26 November 2014

This Thanksgiving, teach someone to make the Sign of the Cross

His Excellency the Most Reverend José H. Gomez, Archbishop of Los Angeles, shared an important graphic reminder yesterday on his Facebook page:

The Sign of the Cross is one of the precious sacramentals abandoned by many of the Protestant reformers and one of the great and powerful treasures of the Catholic faith. Because of this, many Protestants do not understand why we Catholics value this simply but profound gesture and we need to have a ready explanation, both accurate and personal.

Thomas Howard has written that the Sign of the Cross "is a formula not to be spoken lightly." He is very right in this because, as Roman Guardini observed, the Sign of the Cross is "the holiest of all signs." (For citations, see this homily.)

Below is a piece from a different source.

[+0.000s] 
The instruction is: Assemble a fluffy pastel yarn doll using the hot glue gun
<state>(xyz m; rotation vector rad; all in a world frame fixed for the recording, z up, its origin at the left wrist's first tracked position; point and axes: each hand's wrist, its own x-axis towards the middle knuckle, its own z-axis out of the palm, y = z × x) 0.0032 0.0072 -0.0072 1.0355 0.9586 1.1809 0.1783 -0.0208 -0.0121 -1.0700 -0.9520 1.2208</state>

In a previous post, I explained why we make the Sign of the Cross from left to right.

This ancient sign has been used by the followers of Jesus Christ earlier than the first recorded instance of it that we have from Tertullian in the year 211:
In all our travels and movements in all our coming in and going out, in putting of our shoes, at the bath, at the table, in lighting our candles, in lying down, in sitting down, whatever employment occupy us, we [Christians] mark our foreheads with the sign [of the cross]."
On a related note, many Protestants do not agree with the ancient use of crucifixes, of crosses with the image of the Crucified Lord, even though they are very Biblical in nature. Saint Paul wrote that "we proclaim Christ crucified" (I Corinthians 1:23) and that he "resolved to nothing while I was with you but Jesus Christ, and him crucified" (I Corinthians 2:2).